WORK TO BE COMPLETED:
Copy each line of the data exactly. Leave nothing out.

DATASET RECORDS:
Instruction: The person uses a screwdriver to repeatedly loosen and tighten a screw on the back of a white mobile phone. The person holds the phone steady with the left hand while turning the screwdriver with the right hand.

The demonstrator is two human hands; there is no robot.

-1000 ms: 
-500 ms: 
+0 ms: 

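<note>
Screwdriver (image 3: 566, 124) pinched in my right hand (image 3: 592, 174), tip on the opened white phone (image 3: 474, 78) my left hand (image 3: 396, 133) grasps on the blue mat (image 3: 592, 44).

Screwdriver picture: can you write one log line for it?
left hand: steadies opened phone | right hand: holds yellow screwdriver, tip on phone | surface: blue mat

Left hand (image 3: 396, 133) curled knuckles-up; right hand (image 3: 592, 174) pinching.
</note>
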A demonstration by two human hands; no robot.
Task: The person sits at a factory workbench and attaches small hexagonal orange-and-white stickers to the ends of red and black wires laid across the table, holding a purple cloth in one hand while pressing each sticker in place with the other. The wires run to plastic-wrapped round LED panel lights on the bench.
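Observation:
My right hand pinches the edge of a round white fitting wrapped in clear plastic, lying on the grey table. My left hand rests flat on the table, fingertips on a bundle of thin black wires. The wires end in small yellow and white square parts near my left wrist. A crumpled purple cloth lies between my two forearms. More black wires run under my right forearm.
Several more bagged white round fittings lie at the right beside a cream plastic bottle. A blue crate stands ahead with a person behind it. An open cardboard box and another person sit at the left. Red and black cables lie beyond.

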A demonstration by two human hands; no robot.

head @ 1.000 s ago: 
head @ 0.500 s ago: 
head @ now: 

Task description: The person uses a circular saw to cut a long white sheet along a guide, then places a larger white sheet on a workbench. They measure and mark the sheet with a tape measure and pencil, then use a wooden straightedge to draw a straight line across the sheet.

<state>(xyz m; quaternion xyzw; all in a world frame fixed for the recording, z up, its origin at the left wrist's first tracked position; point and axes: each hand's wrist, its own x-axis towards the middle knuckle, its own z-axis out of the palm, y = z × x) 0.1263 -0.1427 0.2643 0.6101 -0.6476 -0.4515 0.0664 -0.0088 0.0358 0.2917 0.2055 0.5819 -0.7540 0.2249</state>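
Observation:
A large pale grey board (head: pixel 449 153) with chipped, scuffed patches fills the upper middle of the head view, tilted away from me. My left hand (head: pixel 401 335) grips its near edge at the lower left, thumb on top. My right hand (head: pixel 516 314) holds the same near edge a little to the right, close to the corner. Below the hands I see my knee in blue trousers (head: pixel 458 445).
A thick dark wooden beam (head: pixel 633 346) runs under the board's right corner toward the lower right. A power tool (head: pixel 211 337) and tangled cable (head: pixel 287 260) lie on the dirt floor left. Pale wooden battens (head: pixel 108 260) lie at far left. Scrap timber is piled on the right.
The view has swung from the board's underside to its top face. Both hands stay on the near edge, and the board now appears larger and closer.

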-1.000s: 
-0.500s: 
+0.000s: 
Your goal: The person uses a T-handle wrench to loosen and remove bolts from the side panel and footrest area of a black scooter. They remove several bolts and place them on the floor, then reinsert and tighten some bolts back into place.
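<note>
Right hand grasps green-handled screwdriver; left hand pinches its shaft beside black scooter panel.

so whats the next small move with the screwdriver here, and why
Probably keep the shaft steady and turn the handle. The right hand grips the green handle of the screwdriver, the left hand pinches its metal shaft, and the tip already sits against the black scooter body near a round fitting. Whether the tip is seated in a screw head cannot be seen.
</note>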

ANSWER FOR THE TASK:
Instruction: The person uses a screwdriver to repeatedly loosen and tighten a screw on the back of a white mobile phone. The person holds the phone steady with the left hand while turning the screwdriver with the right hand.

The demonstrator is two human hands; there is no robot.

-1000 ms: 
-500 ms: 
+0 ms: 

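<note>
Screwdriver (image 3: 566, 124) pinched in my right hand (image 3: 592, 174), tip on the opened white phone (image 3: 474, 78) my left hand (image 3: 396, 133) grasps on the blue mat (image 3: 592, 44).

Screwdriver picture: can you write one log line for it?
left hand: steadies opened phone | right hand: holds yellow screwdriver, tip on phone | surface: blue mat

Left hand (image 3: 396, 133) curled knuckles-up; right hand (image 3: 592, 174) pinching.
</note>
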A demonstration by two human hands; no robot.
Task: The person sits at a factory workbench and attaches small hexagonal orange-and-white stickers to the ends of red and black wires laid across the table, holding a purple cloth in one hand while pressing each sticker in place with the other. The wires run to plastic-wrapped round LED panel lights on the bench.
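Observation:
My right hand pinches the edge of a round white fitting wrapped in clear plastic, lying on the grey table. My left hand rests flat on the table, fingertips on a bundle of thin black wires. The wires end in small yellow and white square parts near my left wrist. A crumpled purple cloth lies between my two forearms. More black wires run under my right forearm.
Several more bagged white round fittings lie at the right beside a cream plastic bottle. A blue crate stands ahead with a person behind it. An open cardboard box and another person sit at the left. Red and black cables lie beyond.
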
A demonstration by two human hands; no robot.

head @ 1.000 s ago: 
head @ 0.500 s ago: 
head @ now: 

Task description: The person uses a circular saw to cut a long white sheet along a guide, then places a larger white sheet on a workbench. They measure and mark the sheet with a tape measure and pencil, then use a wooden straightedge to draw a straight line across the sheet.

<state>(xyz m; quaternion xyzw; all in a world frame fixed for the recording, z up, its origin at the left wrist's first tracked position; point and axes: each hand's wrist, its own x-axis towards the middle knuckle, its own z-axis out of the palm, y = z × x) 0.1263 -0.1427 0.2643 0.6101 -0.6476 -0.4515 0.0664 -0.0088 0.0358 0.2917 0.2055 0.5819 -0.7540 0.2249</state>
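Observation:
A large pale grey board (head: pixel 449 153) with chipped, scuffed patches fills the upper middle of the head view, tilted away from me. My left hand (head: pixel 401 335) grips its near edge at the lower left, thumb on top. My right hand (head: pixel 516 314) holds the same near edge a little to the right, close to the corner. Below the hands I see my knee in blue trousers (head: pixel 458 445).
A thick dark wooden beam (head: pixel 633 346) runs under the board's right corner toward the lower right. A power tool (head: pixel 211 337) and tangled cable (head: pixel 287 260) lie on the dirt floor left. Pale wooden battens (head: pixel 108 260) lie at far left. Scrap timber is piled on the right.
The view has swung from the board's underside to its top face. Both hands stay on the near edge, and the board now appears larger and closer.
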
-1.000s: 
-0.500s: 
+0.000s: 
Your goal: The person uses a T-handle wrench to loosen and remove bolts from the side panel and footrest area of a black scooter. They remove several bolts and place them on the floor, then reinsert and tighten some bolts back into place.
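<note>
Right hand grasps green-handled screwdriver; left hand pinches its shaft beside black scooter panel.

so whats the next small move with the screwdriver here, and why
Probably keep the shaft steady and turn the handle. The right hand grips the green handle of the screwdriver, the left hand pinches its metal shaft, and the tip already sits against the black scooter body near a round fitting. Whether the tip is seated in a screw head cannot be seen.
</note>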

The complete answer has been presented.